**Your assignment**:
I'd like the data below restated word for word, with the pictures left out.

┌─ Information provided

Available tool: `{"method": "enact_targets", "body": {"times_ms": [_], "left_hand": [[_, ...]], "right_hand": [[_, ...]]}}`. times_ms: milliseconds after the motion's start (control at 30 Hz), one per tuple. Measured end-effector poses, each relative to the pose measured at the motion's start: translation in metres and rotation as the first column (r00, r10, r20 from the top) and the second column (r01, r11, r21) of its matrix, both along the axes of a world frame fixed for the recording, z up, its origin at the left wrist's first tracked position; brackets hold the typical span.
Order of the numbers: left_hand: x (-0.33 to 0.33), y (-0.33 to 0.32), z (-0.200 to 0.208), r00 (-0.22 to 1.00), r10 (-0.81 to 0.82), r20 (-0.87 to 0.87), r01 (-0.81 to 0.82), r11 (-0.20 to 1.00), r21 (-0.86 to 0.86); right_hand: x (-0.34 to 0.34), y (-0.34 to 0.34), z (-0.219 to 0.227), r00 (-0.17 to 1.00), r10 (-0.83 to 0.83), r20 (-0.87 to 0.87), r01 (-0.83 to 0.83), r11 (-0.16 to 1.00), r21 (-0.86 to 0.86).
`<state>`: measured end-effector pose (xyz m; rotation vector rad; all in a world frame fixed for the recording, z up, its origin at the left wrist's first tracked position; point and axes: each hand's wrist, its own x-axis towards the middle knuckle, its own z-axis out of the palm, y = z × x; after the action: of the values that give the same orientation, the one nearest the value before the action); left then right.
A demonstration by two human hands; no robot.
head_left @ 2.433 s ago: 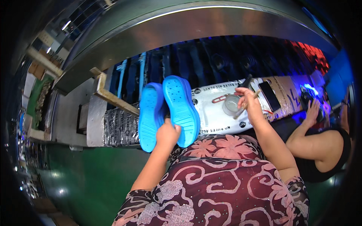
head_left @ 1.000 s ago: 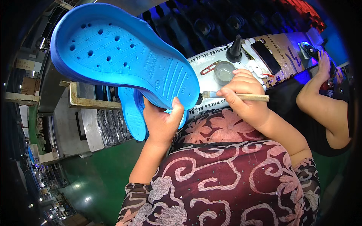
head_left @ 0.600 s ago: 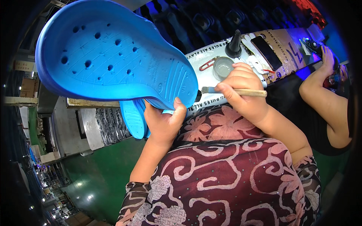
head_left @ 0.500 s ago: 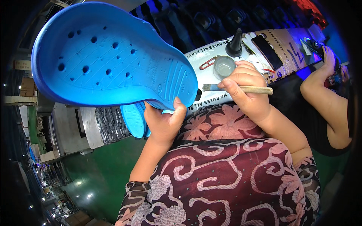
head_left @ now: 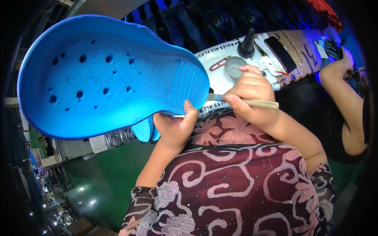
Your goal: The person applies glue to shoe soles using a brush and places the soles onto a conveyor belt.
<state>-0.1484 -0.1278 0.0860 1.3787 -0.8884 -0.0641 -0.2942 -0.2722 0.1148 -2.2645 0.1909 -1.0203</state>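
A big blue foam clog sole [head_left: 98, 78], with a raised rim and a row pattern of round holes, is tilted with its inner face up. My left hand [head_left: 176, 126] grips its narrow end, thumb over the edge and fingers hidden underneath. In my right hand [head_left: 254, 94] is a flat brush [head_left: 260, 104] with a wooden handle. The brush's bristles are at the sole's narrow end, right by the rim; whether they touch it I cannot tell. Just beyond my right fingers stands a small clear cup [head_left: 234, 68] holding a little of something pale.
On the bench [head_left: 214, 57] lie red-handled snips [head_left: 219, 63], a black cone-shaped nozzle [head_left: 247, 45], white gloves [head_left: 265, 63] and a dark phone [head_left: 280, 53]. More blue soles [head_left: 142, 129] sit below the held one. Another person's arm [head_left: 342, 86] is at the right.
The clog sole has tipped, its wide end moving left and down. My right hand has brought the brush leftward and slightly down, up to the sole's narrow end.
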Motion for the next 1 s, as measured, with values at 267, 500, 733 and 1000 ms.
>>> {"method": "enact_targets", "body": {"times_ms": [267, 500, 733, 1000], "left_hand": [[0.003, 0.002, 0.0, 0.999, -0.016, 0.052, 0.017, 1.0, -0.02], [0.004, 0.001, 0.0, 0.998, -0.025, 0.062, 0.029, 0.997, -0.074], [0.006, 0.001, 0.002, 0.994, -0.063, 0.092, 0.067, 0.997, -0.035], [0.01, -0.005, 0.073, 0.985, -0.12, -0.12, 0.134, 0.985, 0.111]], "right_hand": [[-0.004, -0.001, 0.006, 1.0, -0.01, -0.007, 0.01, 1.0, 0.02], [-0.002, 0.002, 0.004, 0.998, 0.0, -0.063, 0.001, 1.0, 0.018], [0.005, -0.001, 0.004, 0.999, -0.041, -0.001, 0.041, 0.999, -0.006], [-0.044, -0.021, 0.01, 0.97, -0.239, 0.038, 0.23, 0.96, 0.158]]}}
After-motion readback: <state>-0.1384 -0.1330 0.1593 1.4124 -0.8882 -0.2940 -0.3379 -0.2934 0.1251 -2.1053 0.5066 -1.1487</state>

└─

**Task output**:
Available tool: `{"method": "enact_targets", "body": {"times_ms": [_], "left_hand": [[_, ...]], "right_hand": [[_, ...]]}}`. times_ms: milliseconds after the motion's start (control at 30 Hz), one per tuple. Measured end-effector poses, each relative to the pose measured at the motion's start: translation in metres and rotation as the first column (r00, r10, r20 from the top) and the second column (r01, r11, r21) of its matrix, both along the axes of a world frame fixed for the recording, z up, its origin at the left wrist's first tracked position; brackets hold the typical span.
Order of the numbers: left_hand: x (-0.33 to 0.33), y (-0.33 to 0.32), z (-0.200 to 0.208), r00 (-0.22 to 1.00), r10 (-0.81 to 0.82), r20 (-0.87 to 0.87), r01 (-0.81 to 0.82), r11 (-0.20 to 1.00), r21 (-0.86 to 0.86); right_hand: x (-0.34 to 0.34), y (-0.34 to 0.34), z (-0.219 to 0.227), r00 (-0.17 to 1.00), r10 (-0.83 to 0.83), r20 (-0.87 to 0.87), r01 (-0.83 to 0.83), r11 (-0.16 to 1.00), r21 (-0.86 to 0.86).
`<state>`: measured end-effector pose (xyz m; rotation vector rad; all in a world frame fixed for the recording, z up, its origin at the left wrist's first tracked position; point and axes: each hand's wrist, its own x-axis towards the middle knuckle, its own z-axis out of the palm, y = z × x; after the action: of the values that give the same orientation, the one nearest the value before the action); left then right.
A demonstration by two human hands; no robot.
head_left @ 2.433 s ago: 
head_left @ 1.000 s ago: 
head_left @ 0.600 s ago: 
head_left @ 0.500 s ago: 
head_left @ now: 
Your goal: The person applies glue to shoe soles using a brush and places the soles onto a conveyor belt.
<state>-0.1484 -0.1278 0.0860 1.3787 -0.8884 -0.0641 -0.2942 -0.2722 0.1148 -2.2645 0.1909 -1.0203</state>
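A big blue foam clog sole [head_left: 98, 78], with a raised rim and a row pattern of round holes, is tilted with its inner face up. My left hand [head_left: 176, 126] grips its narrow end, thumb over the edge and fingers hidden underneath. In my right hand [head_left: 254, 94] is a flat brush [head_left: 260, 104] with a wooden handle. The brush's bristles are at the sole's narrow end, right by the rim; whether they touch it I cannot tell. Just beyond my right fingers stands a small clear cup [head_left: 234, 68] holding a little of something pale.
On the bench [head_left: 214, 57] lie red-handled snips [head_left: 219, 63], a black cone-shaped nozzle [head_left: 247, 45], white gloves [head_left: 265, 63] and a dark phone [head_left: 280, 53]. More blue soles [head_left: 142, 129] sit below the held one. Another person's arm [head_left: 342, 86] is at the right.
The clog sole has tipped, its wide end moving left and down. My right hand has brought the brush leftward and slightly down, up to the sole's narrow end.
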Motion for the next 1 s, as measured, with values at 267, 500, 733 and 1000 ms.
>>> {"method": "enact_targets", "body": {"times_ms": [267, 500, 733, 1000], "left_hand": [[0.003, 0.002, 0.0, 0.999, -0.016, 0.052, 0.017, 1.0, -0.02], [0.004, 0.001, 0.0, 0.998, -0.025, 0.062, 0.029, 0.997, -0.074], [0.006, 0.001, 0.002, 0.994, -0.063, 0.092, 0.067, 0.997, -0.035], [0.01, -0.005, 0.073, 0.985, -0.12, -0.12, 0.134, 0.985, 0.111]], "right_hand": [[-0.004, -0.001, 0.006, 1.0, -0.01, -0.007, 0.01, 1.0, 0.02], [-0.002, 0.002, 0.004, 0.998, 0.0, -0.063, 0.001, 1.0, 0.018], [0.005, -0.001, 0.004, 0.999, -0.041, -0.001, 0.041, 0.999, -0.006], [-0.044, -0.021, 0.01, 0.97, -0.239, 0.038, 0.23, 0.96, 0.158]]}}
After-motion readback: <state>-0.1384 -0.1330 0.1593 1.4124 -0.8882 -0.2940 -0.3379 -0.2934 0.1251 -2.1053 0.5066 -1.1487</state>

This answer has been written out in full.